Aim of the task:
Take the data below and extract the lines from the one with "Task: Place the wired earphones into" to the one with "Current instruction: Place", inclusive, exactly as written.

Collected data
-.-.-

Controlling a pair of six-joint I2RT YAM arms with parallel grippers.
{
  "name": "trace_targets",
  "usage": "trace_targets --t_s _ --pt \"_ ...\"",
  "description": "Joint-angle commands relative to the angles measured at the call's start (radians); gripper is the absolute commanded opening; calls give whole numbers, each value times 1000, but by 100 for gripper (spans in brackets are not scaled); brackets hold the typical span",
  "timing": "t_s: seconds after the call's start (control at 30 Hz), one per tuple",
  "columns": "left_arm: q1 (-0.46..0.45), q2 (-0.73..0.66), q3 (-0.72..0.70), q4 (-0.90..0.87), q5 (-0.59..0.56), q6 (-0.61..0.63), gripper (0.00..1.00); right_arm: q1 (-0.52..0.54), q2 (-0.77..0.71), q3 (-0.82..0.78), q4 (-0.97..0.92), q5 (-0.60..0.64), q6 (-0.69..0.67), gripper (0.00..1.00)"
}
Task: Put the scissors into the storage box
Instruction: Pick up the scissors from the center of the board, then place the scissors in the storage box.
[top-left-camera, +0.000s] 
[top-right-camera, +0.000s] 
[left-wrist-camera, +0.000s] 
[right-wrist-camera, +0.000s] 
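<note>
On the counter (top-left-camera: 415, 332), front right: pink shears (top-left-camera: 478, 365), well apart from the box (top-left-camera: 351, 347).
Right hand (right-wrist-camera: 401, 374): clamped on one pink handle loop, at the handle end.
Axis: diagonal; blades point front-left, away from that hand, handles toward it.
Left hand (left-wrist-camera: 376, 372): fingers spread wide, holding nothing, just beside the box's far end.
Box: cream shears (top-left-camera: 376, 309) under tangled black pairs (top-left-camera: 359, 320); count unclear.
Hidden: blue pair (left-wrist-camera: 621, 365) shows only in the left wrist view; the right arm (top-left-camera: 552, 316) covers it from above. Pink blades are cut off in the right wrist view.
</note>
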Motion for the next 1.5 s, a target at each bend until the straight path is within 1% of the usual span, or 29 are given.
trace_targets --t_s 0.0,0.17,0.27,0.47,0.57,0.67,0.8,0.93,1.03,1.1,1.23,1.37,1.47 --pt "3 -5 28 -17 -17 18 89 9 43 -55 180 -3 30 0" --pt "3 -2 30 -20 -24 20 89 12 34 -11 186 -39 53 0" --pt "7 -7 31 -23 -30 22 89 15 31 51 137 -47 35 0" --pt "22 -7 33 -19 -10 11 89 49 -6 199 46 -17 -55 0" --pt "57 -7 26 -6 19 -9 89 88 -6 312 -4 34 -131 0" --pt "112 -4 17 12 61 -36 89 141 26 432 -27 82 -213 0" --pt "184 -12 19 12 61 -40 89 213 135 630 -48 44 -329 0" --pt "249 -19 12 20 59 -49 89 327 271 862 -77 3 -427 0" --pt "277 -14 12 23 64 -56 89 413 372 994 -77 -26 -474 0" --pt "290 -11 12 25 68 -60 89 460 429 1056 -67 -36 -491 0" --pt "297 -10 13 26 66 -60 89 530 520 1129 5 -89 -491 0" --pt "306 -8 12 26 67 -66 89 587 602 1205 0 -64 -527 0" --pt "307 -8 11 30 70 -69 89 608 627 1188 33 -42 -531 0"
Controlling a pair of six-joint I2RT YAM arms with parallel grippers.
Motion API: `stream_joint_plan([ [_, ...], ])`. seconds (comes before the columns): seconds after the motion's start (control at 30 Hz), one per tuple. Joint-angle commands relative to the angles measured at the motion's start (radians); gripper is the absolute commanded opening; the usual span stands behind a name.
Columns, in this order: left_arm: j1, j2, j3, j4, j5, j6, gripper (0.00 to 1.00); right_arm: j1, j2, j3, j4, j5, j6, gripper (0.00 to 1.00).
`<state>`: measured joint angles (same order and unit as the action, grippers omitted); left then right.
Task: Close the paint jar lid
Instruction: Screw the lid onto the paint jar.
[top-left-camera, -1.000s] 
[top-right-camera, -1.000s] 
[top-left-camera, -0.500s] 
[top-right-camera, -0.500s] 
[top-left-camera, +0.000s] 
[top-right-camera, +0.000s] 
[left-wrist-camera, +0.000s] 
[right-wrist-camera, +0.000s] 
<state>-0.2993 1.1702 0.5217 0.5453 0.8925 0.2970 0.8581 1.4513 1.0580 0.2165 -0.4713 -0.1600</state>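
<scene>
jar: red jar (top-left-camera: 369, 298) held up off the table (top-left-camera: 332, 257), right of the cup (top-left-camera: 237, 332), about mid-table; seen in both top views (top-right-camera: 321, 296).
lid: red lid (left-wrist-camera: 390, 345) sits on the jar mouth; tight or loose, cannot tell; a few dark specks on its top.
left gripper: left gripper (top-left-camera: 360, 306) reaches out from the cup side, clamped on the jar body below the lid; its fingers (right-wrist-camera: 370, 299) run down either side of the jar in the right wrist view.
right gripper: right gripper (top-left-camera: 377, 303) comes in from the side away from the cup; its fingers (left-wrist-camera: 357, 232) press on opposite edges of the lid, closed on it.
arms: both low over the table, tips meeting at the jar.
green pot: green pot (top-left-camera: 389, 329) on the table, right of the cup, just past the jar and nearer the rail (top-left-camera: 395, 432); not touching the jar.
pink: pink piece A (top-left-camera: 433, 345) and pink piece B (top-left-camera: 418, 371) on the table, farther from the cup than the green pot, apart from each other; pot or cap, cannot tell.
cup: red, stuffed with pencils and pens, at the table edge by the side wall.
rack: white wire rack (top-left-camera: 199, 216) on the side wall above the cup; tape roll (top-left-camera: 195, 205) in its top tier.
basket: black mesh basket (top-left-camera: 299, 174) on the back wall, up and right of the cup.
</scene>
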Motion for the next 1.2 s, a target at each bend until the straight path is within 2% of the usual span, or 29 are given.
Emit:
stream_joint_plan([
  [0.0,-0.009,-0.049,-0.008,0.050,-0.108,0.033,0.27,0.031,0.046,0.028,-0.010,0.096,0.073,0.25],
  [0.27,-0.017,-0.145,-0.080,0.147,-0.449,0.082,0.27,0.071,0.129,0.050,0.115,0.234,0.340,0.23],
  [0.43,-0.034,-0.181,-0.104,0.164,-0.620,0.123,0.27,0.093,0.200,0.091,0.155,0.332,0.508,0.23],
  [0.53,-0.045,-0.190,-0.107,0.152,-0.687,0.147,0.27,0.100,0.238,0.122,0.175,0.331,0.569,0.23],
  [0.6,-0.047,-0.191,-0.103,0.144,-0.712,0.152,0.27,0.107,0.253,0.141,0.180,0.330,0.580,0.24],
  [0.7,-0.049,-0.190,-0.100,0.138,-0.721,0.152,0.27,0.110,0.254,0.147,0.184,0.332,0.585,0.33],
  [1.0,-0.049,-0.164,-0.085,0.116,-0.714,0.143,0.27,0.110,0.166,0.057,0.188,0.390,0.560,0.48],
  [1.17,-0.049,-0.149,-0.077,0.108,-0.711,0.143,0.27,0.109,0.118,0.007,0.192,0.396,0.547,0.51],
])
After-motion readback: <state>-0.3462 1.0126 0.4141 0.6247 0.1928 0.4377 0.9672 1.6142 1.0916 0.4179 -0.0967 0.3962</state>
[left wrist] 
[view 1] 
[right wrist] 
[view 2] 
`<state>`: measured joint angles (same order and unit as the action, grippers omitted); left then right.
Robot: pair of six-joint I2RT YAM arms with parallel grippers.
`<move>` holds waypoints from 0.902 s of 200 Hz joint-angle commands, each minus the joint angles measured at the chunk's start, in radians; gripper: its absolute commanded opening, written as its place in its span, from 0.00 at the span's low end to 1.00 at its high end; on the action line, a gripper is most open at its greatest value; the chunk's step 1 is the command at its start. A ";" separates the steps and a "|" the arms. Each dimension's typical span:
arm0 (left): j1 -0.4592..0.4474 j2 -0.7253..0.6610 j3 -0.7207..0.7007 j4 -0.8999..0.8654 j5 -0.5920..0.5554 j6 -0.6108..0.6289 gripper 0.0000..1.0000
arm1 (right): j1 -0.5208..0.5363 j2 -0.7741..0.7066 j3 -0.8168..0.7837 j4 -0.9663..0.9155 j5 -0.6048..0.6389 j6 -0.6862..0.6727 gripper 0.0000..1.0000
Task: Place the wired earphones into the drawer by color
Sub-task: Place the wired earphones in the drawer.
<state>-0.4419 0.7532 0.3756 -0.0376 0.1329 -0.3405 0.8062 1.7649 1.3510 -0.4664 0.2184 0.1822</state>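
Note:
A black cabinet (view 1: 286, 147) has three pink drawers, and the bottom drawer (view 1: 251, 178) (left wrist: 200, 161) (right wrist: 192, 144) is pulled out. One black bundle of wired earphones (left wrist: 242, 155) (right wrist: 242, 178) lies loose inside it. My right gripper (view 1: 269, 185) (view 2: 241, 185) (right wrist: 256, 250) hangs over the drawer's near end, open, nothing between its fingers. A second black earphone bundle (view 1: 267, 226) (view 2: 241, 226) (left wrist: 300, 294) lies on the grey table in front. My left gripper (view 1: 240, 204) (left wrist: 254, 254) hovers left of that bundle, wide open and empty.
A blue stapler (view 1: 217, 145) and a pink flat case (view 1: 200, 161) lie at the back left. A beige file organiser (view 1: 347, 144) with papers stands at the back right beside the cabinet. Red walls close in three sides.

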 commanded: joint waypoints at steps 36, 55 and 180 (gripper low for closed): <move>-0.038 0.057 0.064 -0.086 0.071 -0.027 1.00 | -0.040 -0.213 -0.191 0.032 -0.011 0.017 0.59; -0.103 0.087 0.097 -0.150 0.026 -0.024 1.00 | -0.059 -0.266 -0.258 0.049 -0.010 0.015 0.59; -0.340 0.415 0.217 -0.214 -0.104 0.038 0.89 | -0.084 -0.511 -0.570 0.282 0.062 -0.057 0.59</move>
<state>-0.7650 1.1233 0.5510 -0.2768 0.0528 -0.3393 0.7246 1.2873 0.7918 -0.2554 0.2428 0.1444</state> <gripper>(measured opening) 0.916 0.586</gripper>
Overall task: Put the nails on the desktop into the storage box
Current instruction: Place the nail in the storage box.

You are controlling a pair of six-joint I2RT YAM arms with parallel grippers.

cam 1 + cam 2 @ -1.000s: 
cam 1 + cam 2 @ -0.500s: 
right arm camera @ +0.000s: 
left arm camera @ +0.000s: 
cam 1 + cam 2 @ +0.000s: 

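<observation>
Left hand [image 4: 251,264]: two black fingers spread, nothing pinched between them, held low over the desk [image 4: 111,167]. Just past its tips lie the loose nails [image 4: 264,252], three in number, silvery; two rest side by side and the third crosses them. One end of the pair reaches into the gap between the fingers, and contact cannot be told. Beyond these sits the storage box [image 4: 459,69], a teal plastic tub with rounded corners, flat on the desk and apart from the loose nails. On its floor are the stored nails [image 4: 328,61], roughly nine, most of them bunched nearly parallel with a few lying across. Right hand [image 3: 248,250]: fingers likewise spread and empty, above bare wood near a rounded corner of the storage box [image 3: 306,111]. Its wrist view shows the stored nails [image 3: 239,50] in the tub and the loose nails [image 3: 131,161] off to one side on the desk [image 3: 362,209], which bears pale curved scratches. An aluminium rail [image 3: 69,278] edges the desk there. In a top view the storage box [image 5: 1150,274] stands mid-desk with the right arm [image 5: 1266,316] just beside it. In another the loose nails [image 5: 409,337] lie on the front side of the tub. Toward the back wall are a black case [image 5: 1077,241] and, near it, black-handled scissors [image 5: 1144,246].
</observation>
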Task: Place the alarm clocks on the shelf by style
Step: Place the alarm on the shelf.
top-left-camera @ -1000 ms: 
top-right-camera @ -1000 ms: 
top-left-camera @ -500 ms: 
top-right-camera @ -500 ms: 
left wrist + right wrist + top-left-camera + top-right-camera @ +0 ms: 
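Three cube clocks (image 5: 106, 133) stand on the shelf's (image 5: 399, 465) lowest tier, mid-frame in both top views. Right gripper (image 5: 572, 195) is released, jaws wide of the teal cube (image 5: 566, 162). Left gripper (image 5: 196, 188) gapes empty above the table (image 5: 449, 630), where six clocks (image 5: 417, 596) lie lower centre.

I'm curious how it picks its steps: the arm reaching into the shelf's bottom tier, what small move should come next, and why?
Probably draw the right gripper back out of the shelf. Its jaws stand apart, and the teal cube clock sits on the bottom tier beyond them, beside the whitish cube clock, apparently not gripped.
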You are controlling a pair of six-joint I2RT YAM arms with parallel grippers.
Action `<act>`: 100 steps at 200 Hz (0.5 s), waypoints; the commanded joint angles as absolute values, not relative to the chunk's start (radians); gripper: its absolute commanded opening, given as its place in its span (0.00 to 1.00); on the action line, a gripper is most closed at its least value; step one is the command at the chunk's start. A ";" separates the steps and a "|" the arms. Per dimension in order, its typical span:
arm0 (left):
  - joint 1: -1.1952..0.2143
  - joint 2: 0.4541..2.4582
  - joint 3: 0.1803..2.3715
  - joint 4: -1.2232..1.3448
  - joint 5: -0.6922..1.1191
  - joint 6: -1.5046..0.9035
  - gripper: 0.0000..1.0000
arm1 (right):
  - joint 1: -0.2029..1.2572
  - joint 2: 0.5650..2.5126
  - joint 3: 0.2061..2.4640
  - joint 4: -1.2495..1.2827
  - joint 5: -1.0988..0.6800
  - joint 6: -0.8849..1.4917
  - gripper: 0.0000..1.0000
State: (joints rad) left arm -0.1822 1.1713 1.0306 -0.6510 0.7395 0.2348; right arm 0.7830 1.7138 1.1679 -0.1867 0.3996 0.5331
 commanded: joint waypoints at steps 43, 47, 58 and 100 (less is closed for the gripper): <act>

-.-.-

Task answer:
Task: Place the wired earphones into the drawer by color
Sub-task: Place the wired earphones in the drawer.
<state>-0.4419 0.7532 0.3756 -0.0376 0.1329 -0.3405 0.8062 1.7649 1.3510 -0.4664 0.2184 0.1822</state>
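Note:
A black cabinet (view 1: 286, 147) has three pink drawers, and the bottom drawer (view 1: 251, 178) (left wrist: 200, 161) (right wrist: 192, 144) is pulled out. One black bundle of wired earphones (left wrist: 242, 155) (right wrist: 242, 178) lies loose inside it. My right gripper (view 1: 269, 185) (view 2: 241, 185) (right wrist: 256, 250) hangs over the drawer's near end, open, nothing between its fingers. A second black earphone bundle (view 1: 267, 226) (view 2: 241, 226) (left wrist: 300, 294) lies on the grey table in front. My left gripper (view 1: 240, 204) (left wrist: 254, 254) hovers left of that bundle, wide open and empty.
A blue stapler (view 1: 217, 145) and a pink flat case (view 1: 200, 161) lie at the back left. A beige file organiser (view 1: 347, 144) with papers stands at the back right beside the cabinet. Red walls close in three sides.
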
 commanded: joint waypoints at steps 36, 55 and 180 (gripper low for closed): <move>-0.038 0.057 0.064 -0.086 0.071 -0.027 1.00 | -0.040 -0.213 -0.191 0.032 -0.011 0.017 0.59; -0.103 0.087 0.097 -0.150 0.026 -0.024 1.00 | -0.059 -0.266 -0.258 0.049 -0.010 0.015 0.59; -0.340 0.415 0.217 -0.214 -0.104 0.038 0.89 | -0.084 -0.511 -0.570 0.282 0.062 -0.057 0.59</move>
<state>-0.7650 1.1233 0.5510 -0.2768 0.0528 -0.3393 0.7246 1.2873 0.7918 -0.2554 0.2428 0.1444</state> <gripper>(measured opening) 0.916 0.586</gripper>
Overall task: Put the nails on the desktop into the storage box
Current instruction: Place the nail in the storage box.

No further answer is needed.